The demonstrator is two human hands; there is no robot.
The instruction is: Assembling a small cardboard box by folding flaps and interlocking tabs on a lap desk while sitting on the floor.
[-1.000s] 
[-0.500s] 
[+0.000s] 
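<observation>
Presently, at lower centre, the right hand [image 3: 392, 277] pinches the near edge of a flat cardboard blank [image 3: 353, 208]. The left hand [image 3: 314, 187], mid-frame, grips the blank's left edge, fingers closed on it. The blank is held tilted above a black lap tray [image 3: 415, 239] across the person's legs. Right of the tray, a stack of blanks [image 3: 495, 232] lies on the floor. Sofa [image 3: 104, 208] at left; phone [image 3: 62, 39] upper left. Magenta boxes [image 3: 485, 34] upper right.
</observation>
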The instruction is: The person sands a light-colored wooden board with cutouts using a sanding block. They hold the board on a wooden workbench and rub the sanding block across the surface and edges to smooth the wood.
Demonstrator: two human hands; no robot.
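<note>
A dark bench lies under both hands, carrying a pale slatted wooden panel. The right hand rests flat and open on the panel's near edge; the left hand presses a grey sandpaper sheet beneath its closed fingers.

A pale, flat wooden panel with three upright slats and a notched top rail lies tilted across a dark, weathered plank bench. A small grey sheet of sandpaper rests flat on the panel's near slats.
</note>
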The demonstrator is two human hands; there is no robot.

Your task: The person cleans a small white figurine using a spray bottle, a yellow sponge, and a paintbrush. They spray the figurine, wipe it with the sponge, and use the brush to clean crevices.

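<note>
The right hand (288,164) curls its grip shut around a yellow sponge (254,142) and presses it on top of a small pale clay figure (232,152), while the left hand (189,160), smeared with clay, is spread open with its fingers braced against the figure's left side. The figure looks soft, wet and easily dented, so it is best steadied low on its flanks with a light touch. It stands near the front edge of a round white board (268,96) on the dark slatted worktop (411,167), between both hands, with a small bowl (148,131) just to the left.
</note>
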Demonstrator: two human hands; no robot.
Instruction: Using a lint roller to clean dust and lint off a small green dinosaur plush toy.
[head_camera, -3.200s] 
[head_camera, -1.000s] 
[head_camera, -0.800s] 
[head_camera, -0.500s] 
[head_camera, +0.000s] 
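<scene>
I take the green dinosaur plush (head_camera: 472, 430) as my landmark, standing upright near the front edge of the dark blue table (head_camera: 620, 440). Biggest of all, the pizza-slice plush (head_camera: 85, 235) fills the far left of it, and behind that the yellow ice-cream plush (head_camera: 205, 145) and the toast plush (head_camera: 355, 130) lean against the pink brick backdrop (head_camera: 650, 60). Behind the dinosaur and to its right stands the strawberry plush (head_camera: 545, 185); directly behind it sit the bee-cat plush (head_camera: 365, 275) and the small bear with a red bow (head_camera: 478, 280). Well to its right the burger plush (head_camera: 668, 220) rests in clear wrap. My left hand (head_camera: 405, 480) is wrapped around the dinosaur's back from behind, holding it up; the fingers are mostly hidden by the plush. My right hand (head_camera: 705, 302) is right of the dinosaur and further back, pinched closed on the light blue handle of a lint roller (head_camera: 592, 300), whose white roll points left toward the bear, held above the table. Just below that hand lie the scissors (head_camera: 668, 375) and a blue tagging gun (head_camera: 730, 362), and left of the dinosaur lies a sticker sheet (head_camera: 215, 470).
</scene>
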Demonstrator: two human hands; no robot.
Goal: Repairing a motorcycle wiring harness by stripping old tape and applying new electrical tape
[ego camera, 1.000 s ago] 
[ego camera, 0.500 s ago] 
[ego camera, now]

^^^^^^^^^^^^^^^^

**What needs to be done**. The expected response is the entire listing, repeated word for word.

**Response**.
The demonstrator is two human hands; there is no robot.
The instruction is: Assembling a small cardboard box by folding flaps and interlocking tabs on a lap desk while sitting on the floor.
[-1.000s] 
[-0.500s] 
[+0.000s] 
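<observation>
Presently, at lower centre, the right hand [image 3: 392, 277] pinches the near edge of a flat cardboard blank [image 3: 353, 208]. The left hand [image 3: 314, 187], mid-frame, grips the blank's left edge, fingers closed on it. The blank is held tilted above a black lap tray [image 3: 415, 239] across the person's legs. Right of the tray, a stack of blanks [image 3: 495, 232] lies on the floor. Sofa [image 3: 104, 208] at left; phone [image 3: 62, 39] upper left. Magenta boxes [image 3: 485, 34] upper right.
</observation>
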The instruction is: The person sands a light-colored wooden board with cutouts using a sanding block. They hold the board on a wooden workbench and rub the sanding block across the surface and edges to smooth the wood.
Demonstrator: two human hands; no robot.
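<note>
A dark bench lies under both hands, carrying a pale slatted wooden panel. The right hand rests flat and open on the panel's near edge; the left hand presses a grey sandpaper sheet beneath its closed fingers.

A pale, flat wooden panel with three upright slats and a notched top rail lies tilted across a dark, weathered plank bench. A small grey sheet of sandpaper rests flat on the panel's near slats.
</note>
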The demonstrator is two human hands; there is no robot.

Your task: The person cleans a small white figurine using a spray bottle, a yellow sponge, and a paintbrush. They spray the figurine, wipe it with the sponge, and use the brush to clean crevices.

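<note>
The right hand (288,164) curls its grip shut around a yellow sponge (254,142) and presses it on top of a small pale clay figure (232,152), while the left hand (189,160), smeared with clay, is spread open with its fingers braced against the figure's left side. The figure looks soft, wet and easily dented, so it is best steadied low on its flanks with a light touch. It stands near the front edge of a round white board (268,96) on the dark slatted worktop (411,167), between both hands, with a small bowl (148,131) just to the left.
</note>
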Demonstrator: two human hands; no robot.
Instruction: Using a lint roller to clean dust and lint off a small green dinosaur plush toy.
[head_camera, -3.200s] 
[head_camera, -1.000s] 
[head_camera, -0.800s] 
[head_camera, -0.500s] 
[head_camera, +0.000s] 
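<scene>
I take the green dinosaur plush (head_camera: 472, 430) as my landmark, standing upright near the front edge of the dark blue table (head_camera: 620, 440). Biggest of all, the pizza-slice plush (head_camera: 85, 235) fills the far left of it, and behind that the yellow ice-cream plush (head_camera: 205, 145) and the toast plush (head_camera: 355, 130) lean against the pink brick backdrop (head_camera: 650, 60). Behind the dinosaur and to its right stands the strawberry plush (head_camera: 545, 185); directly behind it sit the bee-cat plush (head_camera: 365, 275) and the small bear with a red bow (head_camera: 478, 280). Well to its right the burger plush (head_camera: 668, 220) rests in clear wrap. My left hand (head_camera: 405, 480) is wrapped around the dinosaur's back from behind, holding it up; the fingers are mostly hidden by the plush. My right hand (head_camera: 705, 302) is right of the dinosaur and further back, pinched closed on the light blue handle of a lint roller (head_camera: 592, 300), whose white roll points left toward the bear, held above the table. Just below that hand lie the scissors (head_camera: 668, 375) and a blue tagging gun (head_camera: 730, 362), and left of the dinosaur lies a sticker sheet (head_camera: 215, 470).
</scene>
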Demonstrator: two human hands; no robot.
Goal: Repairing a motorcycle wiring harness by stripping old tape and applying new electrical tape
[ego camera, 1.000 s ago] 
[ego camera, 0.500 s ago] 
[ego camera, now]

This exercise is now fully answered.